Michel Duru, résistant pendant la Seconde Guerre mondiale, est mort à l'âge de 95 ans. En 1944, il participe à la libération du Loir-et-Cher, avant de co-fonder 50 ans plus tard le musée de la Résistance de Blois.

 Michel Duru. • © Ville de Blois/Thierry Bourgoin

Michel Duru. • © Ville de Blois/Thierry Bourgoin

Il n'avait que 16 ans lorsqu'il est entré dans la Résistance, espionnant des cadres de la Gestapo du Loir-et-Cher. Michel Duru, ancien résistant, est mort ce mercredi 26 mai, à l'âge de 95 ans, a annoncé la mairie de Blois. Figure locale, il avait participé à la fondation du musée de la Résistance blésois en 1995, avant d'en être le directeur entre 2000 et 2008.

Il passe la première moitié de l'Occupation dans un internat privé, bercé par la propagande des fidèles du maréchal Pétain. En juillet 1943, de retour à Blois et âgé de 17 ans, il est initié à la Résistance par un agriculteur, engagé au Parti communiste. Six mois plus tard, il est présenté au chef des résistants du pays de La Chaussée-Saint-Victor, village tout proche de Blois. "J'avais très envie de participer à une aventure", raconte-t-il dans un documentaire, publié sur le site "Les Résistances", initié par France 3, l'Ina et les production Kien. 

D'espion à combattant

L'aventure de Michel Duru commence par de petits renseignements : coup du sort, sa maison est située juste en face de celle d'un architecte, proche de cadres de la Gestapo du Loir-et-Cher, dont il se charge de rapporter les visites aux réseaux clandestins. 

Il participe ensuite à la libération de La Chaussée et de Blois en août 1944 avec les Forces françaises de l'intérieur sous les ordres du commandant Judes. Avant de défiler, le 18 juin 1945, sur les Champs-Elysées dans les rangs de la Nouvelle armée française.

50 ans plus tard, retraité de la métallurgie et de la vente, il co-fonde le musée de la Résistance de Blois, qu'il dirige entre 2000 et 2008. En 2019, il avait participé à l'inauguration de la nouvelle forme du musée, rebaptisé pour l'occasion Centre de la Résistance, de la déportation et de la mémoire. 

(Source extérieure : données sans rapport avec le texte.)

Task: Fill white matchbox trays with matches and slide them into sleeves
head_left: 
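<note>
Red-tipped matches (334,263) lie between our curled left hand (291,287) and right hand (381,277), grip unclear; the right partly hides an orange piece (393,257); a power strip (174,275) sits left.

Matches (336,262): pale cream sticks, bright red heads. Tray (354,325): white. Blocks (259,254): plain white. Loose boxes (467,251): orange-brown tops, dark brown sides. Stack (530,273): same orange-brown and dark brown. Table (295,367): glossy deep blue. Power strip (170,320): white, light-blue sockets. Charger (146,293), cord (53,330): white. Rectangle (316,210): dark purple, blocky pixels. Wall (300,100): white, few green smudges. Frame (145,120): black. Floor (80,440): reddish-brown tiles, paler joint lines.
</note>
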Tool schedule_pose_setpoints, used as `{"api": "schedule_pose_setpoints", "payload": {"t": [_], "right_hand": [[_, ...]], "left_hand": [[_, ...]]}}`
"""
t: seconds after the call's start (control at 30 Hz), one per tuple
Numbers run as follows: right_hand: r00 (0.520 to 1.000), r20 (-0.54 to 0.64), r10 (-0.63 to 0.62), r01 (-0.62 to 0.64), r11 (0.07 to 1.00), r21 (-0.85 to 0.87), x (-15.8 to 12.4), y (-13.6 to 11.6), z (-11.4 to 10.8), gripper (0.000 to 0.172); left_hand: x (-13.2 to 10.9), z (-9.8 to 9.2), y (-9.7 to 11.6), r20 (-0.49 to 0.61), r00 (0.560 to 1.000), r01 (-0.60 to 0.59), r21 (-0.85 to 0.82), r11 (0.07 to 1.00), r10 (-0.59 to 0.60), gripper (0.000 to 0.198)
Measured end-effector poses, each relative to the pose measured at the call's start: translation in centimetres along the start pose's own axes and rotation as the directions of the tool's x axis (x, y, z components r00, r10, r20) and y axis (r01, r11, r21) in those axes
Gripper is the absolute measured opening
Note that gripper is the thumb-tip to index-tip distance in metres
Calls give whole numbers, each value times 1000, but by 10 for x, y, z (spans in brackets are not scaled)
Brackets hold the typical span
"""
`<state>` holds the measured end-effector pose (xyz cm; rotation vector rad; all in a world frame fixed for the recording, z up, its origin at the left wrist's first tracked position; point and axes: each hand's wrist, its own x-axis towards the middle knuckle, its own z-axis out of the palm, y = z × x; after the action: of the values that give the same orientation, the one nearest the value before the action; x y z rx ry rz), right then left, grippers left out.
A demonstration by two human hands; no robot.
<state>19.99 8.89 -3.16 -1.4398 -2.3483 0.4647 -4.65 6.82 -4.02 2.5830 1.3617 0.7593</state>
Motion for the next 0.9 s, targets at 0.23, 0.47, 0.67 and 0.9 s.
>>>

Ordre national du mérite, mais pas de Légion d'honneur

Il y a seulement un mois et demi, Michel Duru était décoré de l'Ordre national du mérite, venu récompenser "son parcours exemplaire", a réagi le maire de Blois Marc Gricourt sur le site de la ville. "J’avais, à titre personnel, tissé une relation amicale de proximité avec Michel Duru", ajoute-t-il, saluant son désir de "« combattre l’oubli » et de transmettre aux jeunes générations le devoir de mémoire". 

En décembre 2019, Marc Gricourt avait d'ailleurs soumis le nom de Michel Duru au ministère des Armées, pour qu'il soit décoré de la Légion d'honneur. Après examen du dossier, le ministère avait refusé la requête. "Il ressort de l’étude du dossier de Monsieur Duru qu’il s’est engagé le 15 août 1944 et a été radié des cadres le 7 décembre 1945. Cela signifie qu’il a effectué mois d’un an et demi de services militaires actifs, non assortis de fait de guerre. Il n’est blessé ni cité au cours de sa carrière militaire", avait alors expliqué le cabinet de la secrétaire d'État Geneviève Darrieussecq.

"C'est décourageant, décevant et ça nous interroge", avait commenté le maire de Blois.